→ PROBLEM DESCRIPTION
Would you return exactly the lines below from the line with "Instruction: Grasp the" through the line with "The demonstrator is", both included, and nothing else, leaving out the pictures?

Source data
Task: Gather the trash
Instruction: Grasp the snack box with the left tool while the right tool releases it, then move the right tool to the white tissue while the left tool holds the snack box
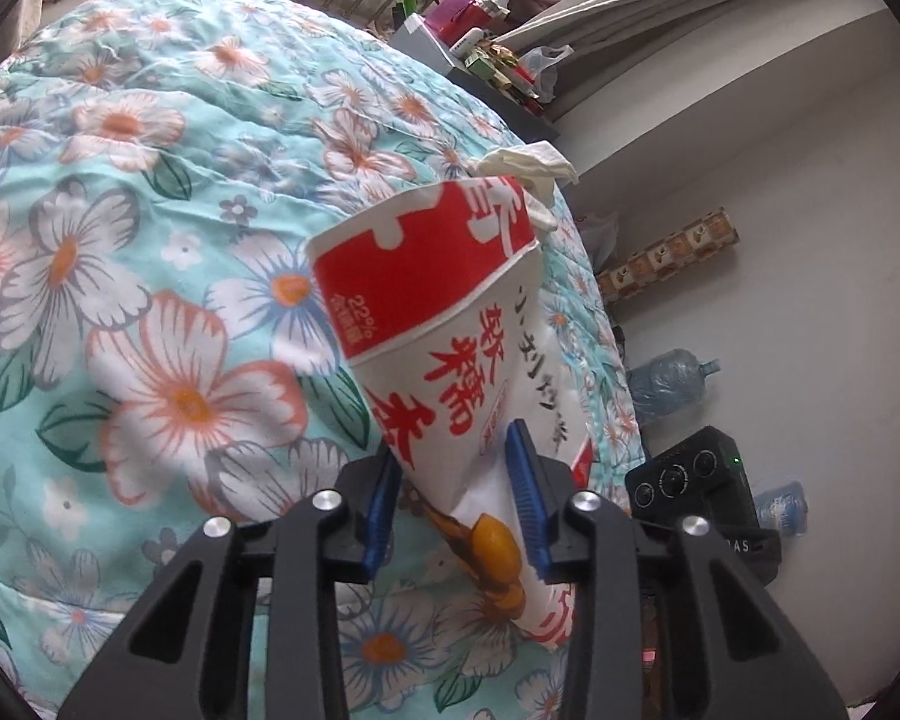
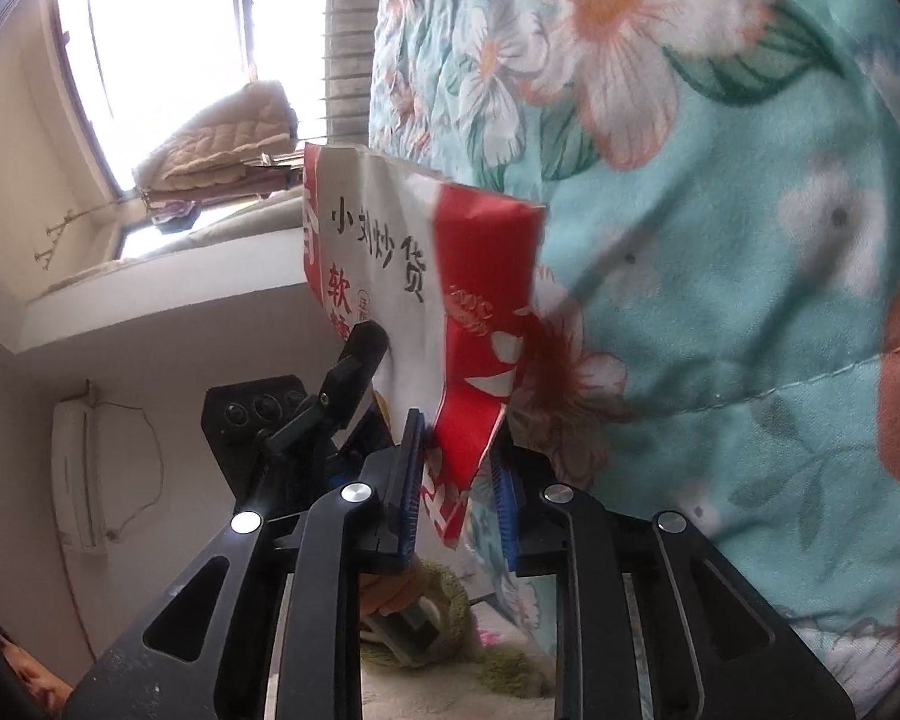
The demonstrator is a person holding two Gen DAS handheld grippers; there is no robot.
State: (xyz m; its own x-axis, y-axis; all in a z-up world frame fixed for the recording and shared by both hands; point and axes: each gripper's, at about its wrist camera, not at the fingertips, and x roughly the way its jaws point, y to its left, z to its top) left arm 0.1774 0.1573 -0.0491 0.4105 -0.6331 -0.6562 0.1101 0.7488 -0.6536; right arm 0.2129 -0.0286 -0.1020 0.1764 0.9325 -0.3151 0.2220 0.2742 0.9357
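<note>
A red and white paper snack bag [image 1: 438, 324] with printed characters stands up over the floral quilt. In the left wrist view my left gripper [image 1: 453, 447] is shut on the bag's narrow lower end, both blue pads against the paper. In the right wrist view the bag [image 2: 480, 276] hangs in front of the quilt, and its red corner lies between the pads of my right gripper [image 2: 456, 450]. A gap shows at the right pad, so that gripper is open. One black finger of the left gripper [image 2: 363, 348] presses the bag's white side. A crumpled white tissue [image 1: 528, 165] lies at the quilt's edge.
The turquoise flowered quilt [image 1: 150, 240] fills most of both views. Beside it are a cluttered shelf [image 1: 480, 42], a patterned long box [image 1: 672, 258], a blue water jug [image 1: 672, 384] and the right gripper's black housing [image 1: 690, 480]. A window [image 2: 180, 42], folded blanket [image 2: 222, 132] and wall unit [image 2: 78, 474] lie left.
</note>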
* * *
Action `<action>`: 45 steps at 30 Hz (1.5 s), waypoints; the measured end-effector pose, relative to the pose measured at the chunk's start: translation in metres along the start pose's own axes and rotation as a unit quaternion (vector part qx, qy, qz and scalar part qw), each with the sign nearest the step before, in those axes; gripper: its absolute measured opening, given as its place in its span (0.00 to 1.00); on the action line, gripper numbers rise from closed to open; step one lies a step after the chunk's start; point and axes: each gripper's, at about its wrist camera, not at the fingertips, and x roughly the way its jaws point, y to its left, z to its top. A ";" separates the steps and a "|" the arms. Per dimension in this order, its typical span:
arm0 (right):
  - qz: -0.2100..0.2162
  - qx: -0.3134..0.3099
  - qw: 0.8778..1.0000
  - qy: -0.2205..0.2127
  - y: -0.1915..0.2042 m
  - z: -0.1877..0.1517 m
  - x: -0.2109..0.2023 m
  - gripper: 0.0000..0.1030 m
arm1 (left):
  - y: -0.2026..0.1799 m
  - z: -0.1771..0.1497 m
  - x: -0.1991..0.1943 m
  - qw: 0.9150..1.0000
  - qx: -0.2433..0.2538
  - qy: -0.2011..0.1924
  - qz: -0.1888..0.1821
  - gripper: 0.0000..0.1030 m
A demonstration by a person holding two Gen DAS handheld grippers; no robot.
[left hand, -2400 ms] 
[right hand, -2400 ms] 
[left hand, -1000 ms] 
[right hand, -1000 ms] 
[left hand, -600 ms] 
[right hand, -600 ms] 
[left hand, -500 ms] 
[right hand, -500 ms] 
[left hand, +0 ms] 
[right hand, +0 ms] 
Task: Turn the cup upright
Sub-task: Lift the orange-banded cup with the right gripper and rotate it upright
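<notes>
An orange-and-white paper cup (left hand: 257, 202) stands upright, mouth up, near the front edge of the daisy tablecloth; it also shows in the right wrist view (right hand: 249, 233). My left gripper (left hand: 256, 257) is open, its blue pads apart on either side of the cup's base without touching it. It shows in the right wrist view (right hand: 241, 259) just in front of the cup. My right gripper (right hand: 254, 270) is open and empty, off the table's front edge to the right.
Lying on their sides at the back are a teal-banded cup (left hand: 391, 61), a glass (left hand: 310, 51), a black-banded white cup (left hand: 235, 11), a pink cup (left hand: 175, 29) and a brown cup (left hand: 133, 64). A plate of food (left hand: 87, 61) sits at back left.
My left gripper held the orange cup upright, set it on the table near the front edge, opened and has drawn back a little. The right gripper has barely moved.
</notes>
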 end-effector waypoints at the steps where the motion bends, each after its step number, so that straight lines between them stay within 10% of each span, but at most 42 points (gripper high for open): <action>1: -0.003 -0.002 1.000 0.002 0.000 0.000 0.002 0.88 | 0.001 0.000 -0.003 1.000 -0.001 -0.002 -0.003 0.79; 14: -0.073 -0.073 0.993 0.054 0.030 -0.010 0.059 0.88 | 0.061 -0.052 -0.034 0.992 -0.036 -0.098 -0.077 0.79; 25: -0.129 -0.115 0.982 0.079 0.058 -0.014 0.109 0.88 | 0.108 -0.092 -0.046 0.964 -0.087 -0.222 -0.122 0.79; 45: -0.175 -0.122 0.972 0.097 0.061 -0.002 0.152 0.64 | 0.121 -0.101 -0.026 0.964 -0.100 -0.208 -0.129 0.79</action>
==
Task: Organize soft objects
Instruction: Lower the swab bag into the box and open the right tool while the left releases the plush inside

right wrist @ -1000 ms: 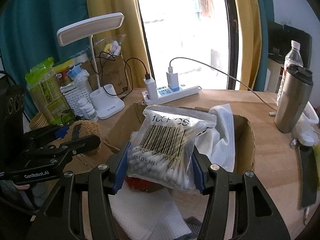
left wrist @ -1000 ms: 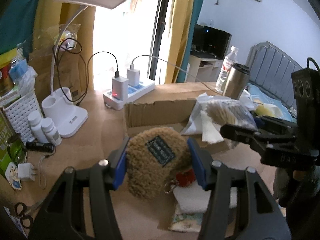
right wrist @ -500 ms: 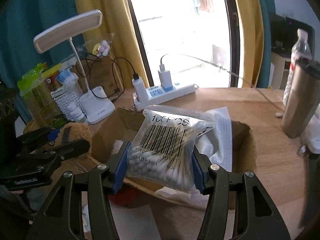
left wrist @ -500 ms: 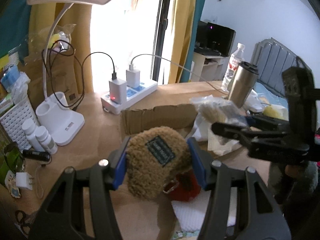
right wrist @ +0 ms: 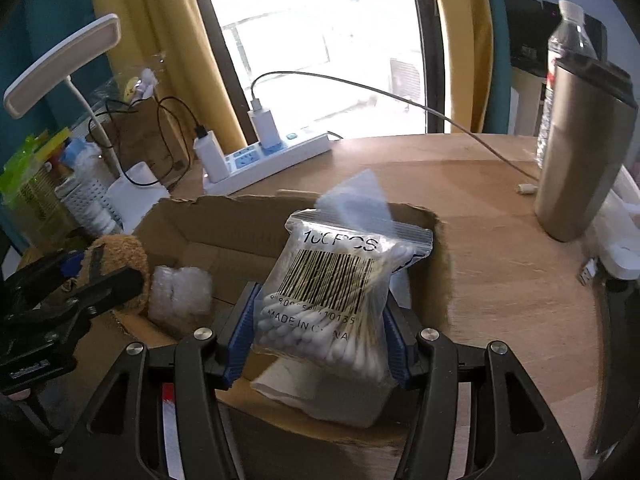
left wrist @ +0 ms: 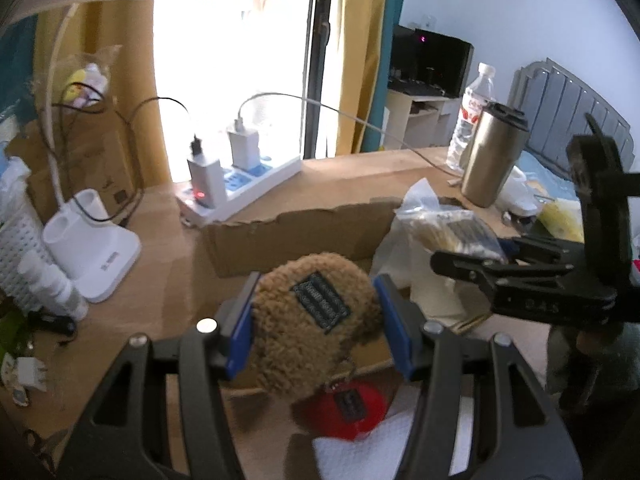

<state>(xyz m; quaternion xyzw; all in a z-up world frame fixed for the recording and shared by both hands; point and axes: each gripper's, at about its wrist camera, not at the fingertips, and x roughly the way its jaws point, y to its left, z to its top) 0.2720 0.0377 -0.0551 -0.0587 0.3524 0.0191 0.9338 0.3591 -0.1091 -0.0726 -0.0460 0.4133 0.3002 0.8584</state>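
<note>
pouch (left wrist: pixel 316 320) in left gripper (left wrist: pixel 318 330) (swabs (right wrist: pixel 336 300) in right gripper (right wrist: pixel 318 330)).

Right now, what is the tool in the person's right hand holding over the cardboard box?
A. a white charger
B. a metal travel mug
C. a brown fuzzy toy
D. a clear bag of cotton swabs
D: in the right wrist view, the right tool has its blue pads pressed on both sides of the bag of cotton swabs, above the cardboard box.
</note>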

→ SOLUTION TO THIS PROBLEM
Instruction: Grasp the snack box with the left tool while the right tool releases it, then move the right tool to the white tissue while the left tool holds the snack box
The demonstrator is a person holding two Gen DAS handheld grippers; there is no robot.

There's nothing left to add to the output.